Instructor of Clinical Medicine
Feinberg School of Medicine

Research Interests:
Kristen Vogel received a Master of Science degree in Medical Genetics from the University of Pittsburgh Genetic Counseling Training Program in May of 2005. While in graduate school, Kristen worked with the Center for Minority Health where she helped to pioneer the Family Health History Initiative, a community outreach program that incorporates the use of pedigrees as risk assessment tools in the African American Community. After receiving her graduate training, Kristen worked at M.D. Anderson Cancer Center, Department of Breast Medical Oncology, in their Clinical Cancer Genetics Program. Her primary focus was providing risk assessment and genetic counseling services to individuals with a personal or family history of breast cancer. She was also heavily involved with various research projects related to hereditary breast and ovarian cancer syndrome, as well as Li Fraumeni syndrome.
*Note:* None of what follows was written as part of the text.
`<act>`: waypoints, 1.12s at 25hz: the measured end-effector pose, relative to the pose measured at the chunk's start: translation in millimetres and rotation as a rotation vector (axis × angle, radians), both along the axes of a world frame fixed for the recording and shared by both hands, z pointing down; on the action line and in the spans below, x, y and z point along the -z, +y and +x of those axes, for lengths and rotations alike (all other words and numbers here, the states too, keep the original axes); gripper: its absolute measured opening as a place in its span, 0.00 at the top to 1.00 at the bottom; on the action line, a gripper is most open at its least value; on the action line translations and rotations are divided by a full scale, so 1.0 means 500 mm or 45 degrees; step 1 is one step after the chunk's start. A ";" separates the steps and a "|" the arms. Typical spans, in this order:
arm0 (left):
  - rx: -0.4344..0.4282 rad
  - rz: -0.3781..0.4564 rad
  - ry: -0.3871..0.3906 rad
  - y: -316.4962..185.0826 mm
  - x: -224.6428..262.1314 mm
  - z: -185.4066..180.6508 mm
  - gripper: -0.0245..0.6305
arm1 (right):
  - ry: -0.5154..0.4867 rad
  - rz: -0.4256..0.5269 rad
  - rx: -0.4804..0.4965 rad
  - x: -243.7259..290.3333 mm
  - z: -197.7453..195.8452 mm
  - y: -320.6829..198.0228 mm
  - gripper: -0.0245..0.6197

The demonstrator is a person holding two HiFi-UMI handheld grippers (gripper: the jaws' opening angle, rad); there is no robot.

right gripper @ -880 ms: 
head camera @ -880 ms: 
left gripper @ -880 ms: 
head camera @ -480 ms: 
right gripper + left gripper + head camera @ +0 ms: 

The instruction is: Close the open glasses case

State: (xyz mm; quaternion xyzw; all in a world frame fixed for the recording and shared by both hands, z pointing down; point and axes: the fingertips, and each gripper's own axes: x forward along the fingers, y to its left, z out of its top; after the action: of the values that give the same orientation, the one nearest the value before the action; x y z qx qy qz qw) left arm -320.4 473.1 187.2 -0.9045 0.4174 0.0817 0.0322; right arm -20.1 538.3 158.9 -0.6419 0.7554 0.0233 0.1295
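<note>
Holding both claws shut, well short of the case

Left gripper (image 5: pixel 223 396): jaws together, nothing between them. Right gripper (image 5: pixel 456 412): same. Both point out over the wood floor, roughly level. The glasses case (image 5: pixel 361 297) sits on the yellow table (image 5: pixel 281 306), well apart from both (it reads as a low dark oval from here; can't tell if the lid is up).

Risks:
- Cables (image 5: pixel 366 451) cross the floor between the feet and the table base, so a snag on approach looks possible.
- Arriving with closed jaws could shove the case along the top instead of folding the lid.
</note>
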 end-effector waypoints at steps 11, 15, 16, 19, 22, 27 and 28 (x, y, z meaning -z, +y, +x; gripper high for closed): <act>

Kristen joined the Center for Medical Genetics in 2007 and provides risk assessment and genetic counseling to adults at risk for various adult-onset genetic conditions. She is also the research coordinator for the Evanston Northwestern Healthcare Pancreatic Cancer Family Registry (PCFR). The goal of the PCFR is to investigate the genetic and molecular biological bases of familial pancreatic cancer, with the hope of improving prevention, screening, and treatment options for patients with both sporadic and familial pancreatic cancer.

Selected Publications:
Arun, B., Vogel, K. J., Lopez, A., Hernandez, M., Atchley, D., Broglio, K. R., Amos, C. I., Meric-Bernstam, F., Kuerer, H., Hortobagyi, G. N. et al. (2009). High Prevalence of Preinvasive Lesions Adjacent to BRCA1/2-Associated Breast Cancers. Cancer Prev Res (Phila Pa).

Ready, K. J., Vogel, K. J., Atchley, D. P., Broglio, K. R., Solomon, K. K., Amos, C., Lu, K. H., Hortobagyi, G. N. and Arun, B. (2009). Accuracy of the BRCAPRO model among women with bilateral breast cancer. Cancer.

Vogel, K. J., Atchley, D. P., Erlichman, J., Broglio, K. R., Ready, K. J., Valero, V., Amos, C. I., Hortobagyi, G. N., Lu, K. H. and Arun, B. (2007a). BRCA1 and BRCA2 genetic testing in Hispanic patients: mutation prevalence and evaluation of the BRCAPRO risk assessment model. J Clin Oncol 25, 4635-41.

Vogel, K. J., Murthy, V. S., Dudley, B., Grubs, R. E., Gettig, E., Ford, A. and Thomas, S. B. (2007b). The use of family health histories to address health disparities in an African American community. Health Promot Pract 8, 350-7.

Nusbaum, R., Vogel, K. J. and Ready, K. (2006). Susceptibility to breast cancer: hereditary syndromes and low penetrance genes. Breast Dis 27, 21-50.